Work required ->
All lines below containing "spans" are to be listed.

Records excerpted from a collection ->

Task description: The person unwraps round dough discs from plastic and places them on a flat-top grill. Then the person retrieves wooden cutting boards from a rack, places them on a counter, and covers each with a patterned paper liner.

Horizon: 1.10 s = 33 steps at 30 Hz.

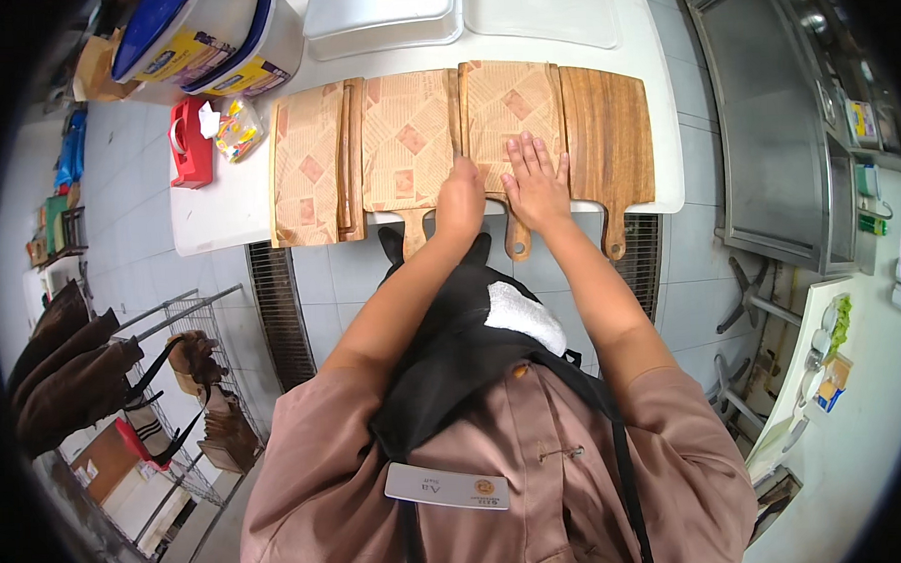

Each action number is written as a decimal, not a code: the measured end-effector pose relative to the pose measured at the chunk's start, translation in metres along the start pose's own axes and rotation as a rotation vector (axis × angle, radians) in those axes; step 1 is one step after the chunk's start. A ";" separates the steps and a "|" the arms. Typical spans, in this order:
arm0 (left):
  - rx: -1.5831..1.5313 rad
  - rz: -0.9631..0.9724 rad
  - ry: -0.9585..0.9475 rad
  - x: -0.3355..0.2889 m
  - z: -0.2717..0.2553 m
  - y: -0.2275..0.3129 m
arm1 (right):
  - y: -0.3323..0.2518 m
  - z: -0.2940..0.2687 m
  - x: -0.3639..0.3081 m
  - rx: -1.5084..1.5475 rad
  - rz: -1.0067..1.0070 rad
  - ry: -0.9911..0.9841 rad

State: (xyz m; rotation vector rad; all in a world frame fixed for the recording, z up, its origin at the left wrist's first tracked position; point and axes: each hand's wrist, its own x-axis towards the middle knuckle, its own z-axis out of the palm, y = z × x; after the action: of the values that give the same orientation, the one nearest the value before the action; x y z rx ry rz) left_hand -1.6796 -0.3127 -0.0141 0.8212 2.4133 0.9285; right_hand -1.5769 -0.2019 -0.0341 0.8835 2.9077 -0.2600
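Note:
Wooden paddle boards (607,132) lie in a row along the near edge of a white table, their handles jutting over it. Brown printed paper sheets (406,134) cover the boards except the bare rightmost one. My right hand (539,187) lies flat, fingers spread, on the lower part of the third paper sheet (509,106). Beside it, my left hand (461,200) is closed in a fist at the gap between the second and third boards. A thin dark sliver shows just above that fist; whatever it grips is mostly hidden.
A red tape dispenser (190,144) and a small clear bag (238,130) sit at the table's left. Blue-lidded tubs (254,65) stand behind them. Clear plastic containers (382,24) are at the back. A metal cabinet (767,122) stands right, a wire rack (191,390) left.

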 end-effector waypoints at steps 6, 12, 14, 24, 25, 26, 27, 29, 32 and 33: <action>0.718 0.663 0.016 -0.022 0.001 -0.012 | 0.004 0.007 0.012 -0.029 -0.022 -0.010; 0.571 0.641 -0.088 -0.025 0.009 -0.029 | 0.005 -0.008 0.012 0.075 -0.017 0.009; 0.573 0.637 -0.119 -0.023 0.007 -0.024 | 0.009 -0.021 0.013 0.112 -0.006 -0.008; 0.547 0.651 -0.123 -0.018 -0.001 -0.015 | 0.018 -0.018 0.017 0.128 -0.029 0.064; 0.543 0.649 -0.125 -0.019 -0.001 -0.016 | 0.017 -0.019 0.016 0.128 -0.030 0.065; 0.539 0.647 -0.128 -0.019 -0.001 -0.016 | 0.017 -0.019 0.016 0.128 -0.031 0.066; 0.536 0.646 -0.131 -0.019 -0.002 -0.017 | 0.017 -0.019 0.016 0.130 -0.030 0.070; 0.517 0.643 -0.150 -0.018 -0.003 -0.016 | 0.017 -0.020 0.015 0.135 -0.029 0.077; 0.474 0.682 -0.115 -0.019 -0.010 -0.011 | 0.018 -0.020 0.016 0.095 -0.039 0.077; 0.457 0.701 -0.091 -0.020 -0.015 -0.008 | 0.017 -0.020 0.017 0.097 -0.036 0.081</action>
State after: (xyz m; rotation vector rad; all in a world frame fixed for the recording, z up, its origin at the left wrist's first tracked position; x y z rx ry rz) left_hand -1.6769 -0.3375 -0.0060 1.9082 2.3029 0.5218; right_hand -1.5817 -0.1748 -0.0196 0.8760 3.0102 -0.3799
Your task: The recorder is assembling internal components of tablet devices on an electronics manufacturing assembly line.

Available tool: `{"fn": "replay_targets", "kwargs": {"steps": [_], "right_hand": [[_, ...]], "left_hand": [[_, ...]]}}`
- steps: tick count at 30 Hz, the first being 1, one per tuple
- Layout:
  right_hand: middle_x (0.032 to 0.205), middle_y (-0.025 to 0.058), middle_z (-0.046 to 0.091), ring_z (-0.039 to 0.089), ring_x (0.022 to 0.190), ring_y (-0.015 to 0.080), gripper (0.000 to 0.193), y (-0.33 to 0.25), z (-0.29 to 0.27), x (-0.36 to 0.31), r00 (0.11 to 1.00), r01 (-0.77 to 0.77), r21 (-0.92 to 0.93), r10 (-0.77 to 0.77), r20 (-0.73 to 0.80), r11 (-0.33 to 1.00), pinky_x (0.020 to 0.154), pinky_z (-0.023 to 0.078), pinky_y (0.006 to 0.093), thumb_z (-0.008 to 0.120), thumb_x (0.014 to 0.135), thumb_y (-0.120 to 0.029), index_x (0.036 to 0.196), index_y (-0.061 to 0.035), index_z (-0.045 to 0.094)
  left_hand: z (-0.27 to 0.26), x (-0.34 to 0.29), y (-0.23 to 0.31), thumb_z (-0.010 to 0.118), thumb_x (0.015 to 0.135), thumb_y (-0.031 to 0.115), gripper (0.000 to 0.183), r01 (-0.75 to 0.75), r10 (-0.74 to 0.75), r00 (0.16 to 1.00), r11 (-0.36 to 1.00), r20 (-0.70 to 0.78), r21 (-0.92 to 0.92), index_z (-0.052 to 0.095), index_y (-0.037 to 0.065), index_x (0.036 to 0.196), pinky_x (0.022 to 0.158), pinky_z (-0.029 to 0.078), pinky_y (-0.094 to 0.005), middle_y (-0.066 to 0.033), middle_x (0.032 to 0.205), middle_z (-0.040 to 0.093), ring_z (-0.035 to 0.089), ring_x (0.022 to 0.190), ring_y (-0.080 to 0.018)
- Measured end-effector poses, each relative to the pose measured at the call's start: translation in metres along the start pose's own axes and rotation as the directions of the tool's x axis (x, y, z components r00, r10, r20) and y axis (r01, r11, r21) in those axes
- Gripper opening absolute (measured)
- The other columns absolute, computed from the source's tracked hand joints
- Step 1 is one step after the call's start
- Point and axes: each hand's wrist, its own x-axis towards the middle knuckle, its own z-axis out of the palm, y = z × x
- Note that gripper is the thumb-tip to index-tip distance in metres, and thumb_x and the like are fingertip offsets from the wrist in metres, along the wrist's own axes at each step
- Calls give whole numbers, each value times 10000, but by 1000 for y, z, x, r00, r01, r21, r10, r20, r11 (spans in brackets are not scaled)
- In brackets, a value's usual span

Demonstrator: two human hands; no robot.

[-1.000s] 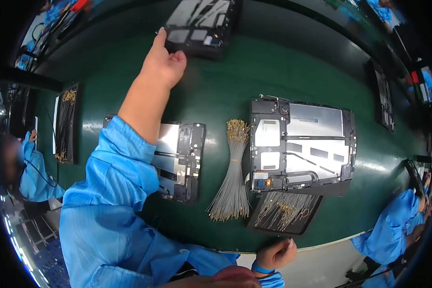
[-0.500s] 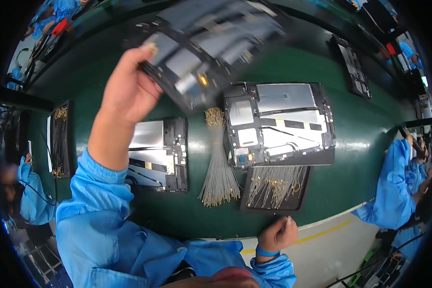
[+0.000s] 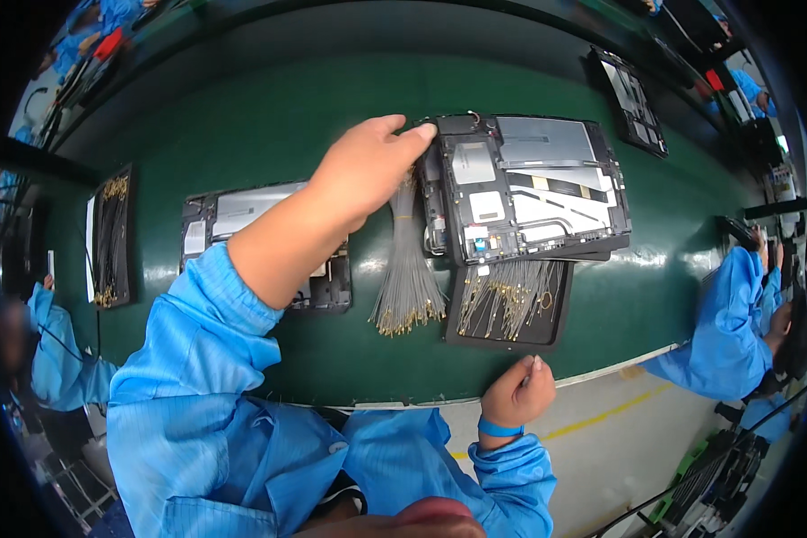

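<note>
My left hand grips the upper left corner of an opened tablet, its thumb on the edge and inner parts facing up. The tablet lies over another unit that shows beneath its left and lower right edges. Under the near edge of this pair is a black tray of thin grey cables with gold-coloured ends. A tied bundle of grey cables lies left of the tray. Close to the front table edge, my right hand is closed with thumb and finger together; anything between them is too small to make out.
Partly behind my left forearm lies another opened tablet. A dark tray of cables stands at the far left, and one more tablet at the back right of the green table. Co-workers in blue sit at both sides, a sleeve at right.
My left hand has brought the raised tablet down and to the right, onto the unit by the cable tray. My right hand stays curled by the table edge. The view has shifted slightly.
</note>
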Motion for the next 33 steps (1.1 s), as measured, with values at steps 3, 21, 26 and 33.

Solution below ->
Each action number is written as a decimal, not a code: the measured end-effector pose relative to the pose measured at the chunk's start, translation in metres along the start pose's own axes and rotation as a rotation vector (axis × angle, radians) in those axes; step 1 is one step after the chunk's start. A ";" separates the steps and a "|" the arms. Typical spans, in this order:
- Calls give whole numbers, each value times 10000, but by 1000 for y, z, x, r00, r01, r21, r10, r20, r11 (spans in brackets are not scaled)

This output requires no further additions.